President Bush aimed to leave town with a clean bill of health, beginning his summer vacation Saturday with a six-hour detour to Bethesda Naval Hospital and his first presidential physical exam.

Bush arrived at the suburban Washington medical facility by helicopter shortly before 8 a.m. and smiled and waved to waiting reporters.

Asked if he was nervous about the examination, he said "No" and walked into the hospital.

The president expected nothing but high marks, spokesman Ari Fleischer said Friday, noting that the 55-year-old Bush is an avid runner who crowed this week that he couldn't wait to get out jogging in the nearly 100-degree heat at his dusty, central Texas ranch.

"The president feels in excellent physical health. As you know, he is an athlete," Fleischer told reporters. At his last medical exam, in September 1999 during the presidential campaign, the 6-foot-tall Bush weighed in at 192 pounds and was found to have excellent cardiovascular fitness.

He and first lady Laura Bush are vacationing at the remote ranch through Labor Day, with several outings planned — in Colorado, Wisconsin, New Mexico and Pennsylvania — to keep the president and his agenda in the public eye.

By the time he returns to the White House, Bush will have spent nearly two months of his presidency at his 1,600-acre spread in Crawford, Texas, plus 14 weekends at the Camp David presidential retreat in Maryland. As such, White House advisers are sensitive to suggestions that Bush might be loafing and have dubbed this his "Home to the Heartland Tour," emphasizing it is a working vacation.

Before leaving the gated White House for the open spaces he craves in Texas, Bush went to the Rose Garden on Friday and promised to return in September with new ideas for improving community life and promoting family values nationwide.

He also gave his administration and Congress a glowing progress report for their first six months in power.

"We're proving that a new tone, a clear agenda and active leadership can bring significant progress to the nation's capital," said Bush, flanked by his Cabinet. "We're ending deadlock and drift."

Adoption, teen pregnancy, school safety, truancy and affordable housing are among the issues Bush may discuss, aides said.

It is part of a fall campaign to showcase the president's moral leadership on initiatives with dual appeal: They don't require cooperation from a deeply partisan Congress and they speak to moderate voters — particularly the women that Republicans will need in the 2002 midterm elections.
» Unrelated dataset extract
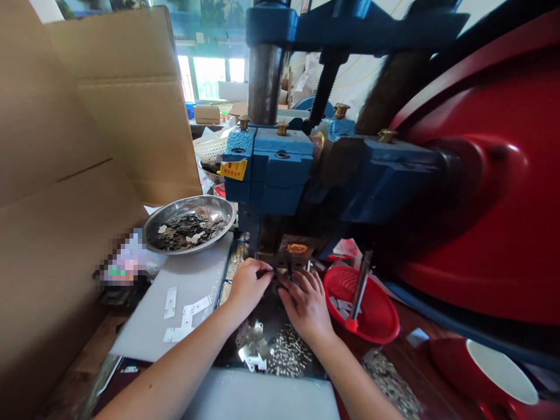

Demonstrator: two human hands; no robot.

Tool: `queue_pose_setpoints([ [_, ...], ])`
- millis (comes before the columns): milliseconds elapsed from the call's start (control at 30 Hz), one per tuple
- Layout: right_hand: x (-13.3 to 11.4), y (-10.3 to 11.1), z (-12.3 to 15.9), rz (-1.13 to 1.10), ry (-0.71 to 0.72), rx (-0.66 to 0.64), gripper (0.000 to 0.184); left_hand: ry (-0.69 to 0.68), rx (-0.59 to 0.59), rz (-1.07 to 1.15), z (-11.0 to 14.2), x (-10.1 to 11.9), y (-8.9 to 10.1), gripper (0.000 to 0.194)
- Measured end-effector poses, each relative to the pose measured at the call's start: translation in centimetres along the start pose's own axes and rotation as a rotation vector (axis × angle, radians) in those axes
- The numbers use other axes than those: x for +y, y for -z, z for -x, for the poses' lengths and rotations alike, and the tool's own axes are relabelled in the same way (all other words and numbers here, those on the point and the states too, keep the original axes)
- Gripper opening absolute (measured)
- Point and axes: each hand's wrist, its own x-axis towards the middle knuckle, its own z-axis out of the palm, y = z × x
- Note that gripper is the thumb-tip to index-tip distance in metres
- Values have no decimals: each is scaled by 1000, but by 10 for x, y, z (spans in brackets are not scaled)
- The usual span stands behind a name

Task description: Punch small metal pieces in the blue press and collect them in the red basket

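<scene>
My left hand (250, 287) reaches to the die area of a blue press (280, 175), thumb and forefinger pinched together at its lower edge. Opposite it, my right hand (307, 304) has its thumb and forefinger close together at the same spot, the other fingers stretched forward. Whatever lies between the fingertips is too small and dark to make out. Just below the hands, a heap of small metal pins (289, 353) lies on the dark press bed beside several thin, shiny metal plates (254, 353).
Left stands a steel bowl (192, 251) of flat metal pieces, with white metal strips (187, 318) on a pale board (149, 338). A red basket (385, 326) is at right, below a large red flywheel (503, 221). A cardboard box (126, 116) walls off the left.
</scene>
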Motion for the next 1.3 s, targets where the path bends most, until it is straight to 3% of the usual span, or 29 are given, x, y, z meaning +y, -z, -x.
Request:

White House aides said they are exploring dozens of ideas, including proposals to give parents more time with their families, to add citizenship to school curriculums and to facilitate e-mail between grandparents and grandchildren.

Advisers concede their values agenda is a strategic look-alike to the 1996 re-election campaign of former President Clinton, who backed poll-tested, inexpensive ideas such as uniforms for public school students and cell phones for neighborhood watch programs.

The advisers hope Bush's own small-scale proposals will cushion him politically in the event his bolder agenda on trade, foreign policy and energy runs into trouble.

Vice President Dick Cheney is also taking most of August off at his home in Jackson Hole, Wyo. Like Bush, he has a sprinkling of political business on his vacation planner, including an appearance at the Utah Republican Party's organizing convention and a meeting with wildfire officials in Idaho.